Finally, Nigeria’s President Goodluck Jonathan on Tuesday met with parents and relatives of some of the Chibok schoolgirls who were kidnapped by men of the dreaded Islamic extremist sect, Boko Haram since 14th April.
The meeting was held behind closed doors after a brief prayer delivered in front of the media.
The meeting also had in attendance community leader of Chibok town including three of the students who escaped from Boko Haram captivity, Senate President David Mark and Governor Kashim Shettima of Borno state.
The Chibok delegation, which arrived Abuja on Monday via a government-chartered plane, spent the night in the NICON Luxury hotel from where they were transported to the meeting with the president.
Pressure had been mounted on Jonathan to either visit Chibok or find another way of meeting with the parents of the girls since they were kidnapped more three months ago. Last Tuesday, few selected parents and guardians of the kidnapped girls had boycotted a hurriedly arranged meeting on Tuesday, saying they will only present a duly represented delegation or have no meeting at all.
The President had agreed to meet only 12 parents and five escapees following a request by Pakistani rights campaigner Malala Yousafzai.
The presidency had blamed external influence on the Chibok community for the boycotting of the meeting. But members of the Chibok community had quickly clarified that they boycotted the meeting out of their own volition.
At the meeting
According to a press release issued by the presidency after the meeting , President Goodluck Jonathan reassured the Chibok community delegation that his administration is doing everything humanly possible to rescue the girls and return them safely to their parents.
The president and his delegation noted at the meeting that by Wednesday, it would be 100 days since the girls were shanghaied from their school in Chibok.
Jonathan appealed to the Chibok delegation for patience, understanding and cooperation.
“Anyone who gives you the impression that we are aloof and that we are not doing what we are supposed to do to get the girls out is not being truthful,” Jonathan said at the meeting which was held in the presidential villa.
“Our commitment is not just to get the girls out; it is also to rout Boko Haram completely from Nigeria. But we are very, very mindful of the safety of the girls. We want to return them all alive to their parents. If they are killed in any rescue effort, then we have achieved nothing.”
The president said that although he was yet to visit Chibok in the aftermath of the abductions, his heart was constantly with the traumatized parents and people of Chibok and that his desire was to visit them when their daughters have been freed and they can receive him with smiling faces of joy, rather than with tears of anguish.
“Our duty now is to take all relevant steps to recover our girls alive and our primary interest is getting them out as safely as possible. I will not want to say much, but we are doing everything humanly possible to get the girls out,” he said.
“This not the time for talking much, this is the time for action. We will get to the time that we will tell stories. We will get to the time that we will celebrate and I assure you that, by God’s grace, that time will come soon.”

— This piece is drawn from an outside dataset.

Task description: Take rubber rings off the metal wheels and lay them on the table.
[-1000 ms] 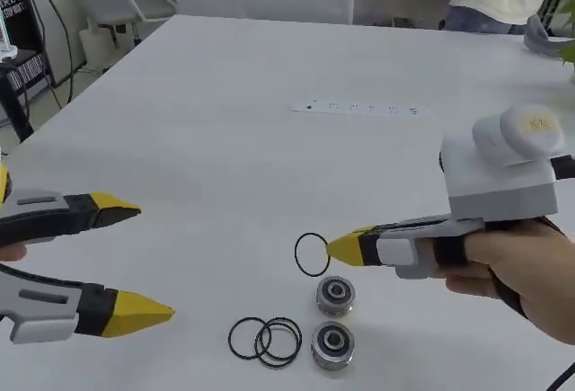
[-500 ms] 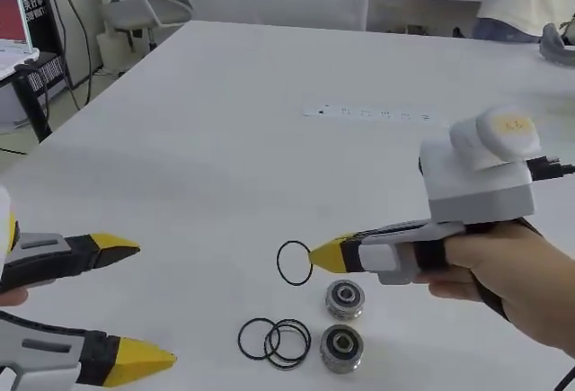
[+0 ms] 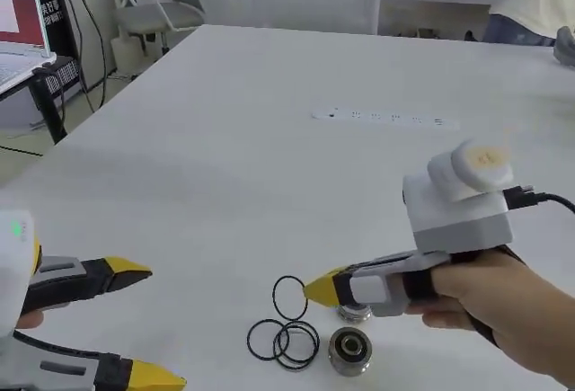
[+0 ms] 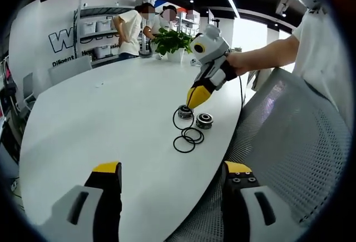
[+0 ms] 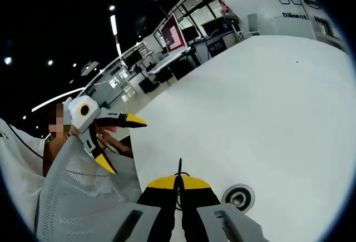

Responding to appeals from the community leaders for more help in overcoming some of the challenges imposed on Chibok and neighbouring communities by the Boko Haram insurgency, the president said that the National Emergency Management Agency (NEMA) and Federal Medical Agencies will intensify their efforts to provide them with additional relief aid and assistance.
He also assured them that Chibok and other communities in the three North-Eastern States most affected by the Boko Haram insurgency will be the first beneficiaries of the Victims’ Support Fund, the Presidential Initiative for the North-East, the Safe Schools Initiative and other developmental programmes which the Federal Government is evolving to address the damage, losses, setbacks, economic and social dislocations occasioned by the Boko Haram insurgency.
“We solicit your maximum cooperation. Let us work together. Evil can never overcome good. We will surely overcome Boko Haram,” Jonathan told the delegation.
In his own remarks at the meeting, Shettima called for more sobriety, reflection and unity of purpose in the fight against terrorism in the country.
He pledged that his state will give Jonathan the fullest possible support for his efforts to address the problems caused by terrorism and the Boko Haram insurgency.
Dr. Pogu Bitrus presented the Chibok community’s address to the President.
Other speakers at the meeting included a district head, Mr. Zannamadu Usman, a member of the Borno State House of Assembly, Hon. Aminu Foni Chibok, parents of the abducted girls and three of the girls who escaped from their captors, Godia Simon, Dorcas Musa and Joy Bishara.
National Security Chiefs, Ministers and other senior government officials were also present at the meeting.
Since the abduction, 11 of the girls have been reported dead, while four parents of the abducted girls have died of heart failure, high blood pressure and other illnesses associated with the trauma of their wards’ abduction.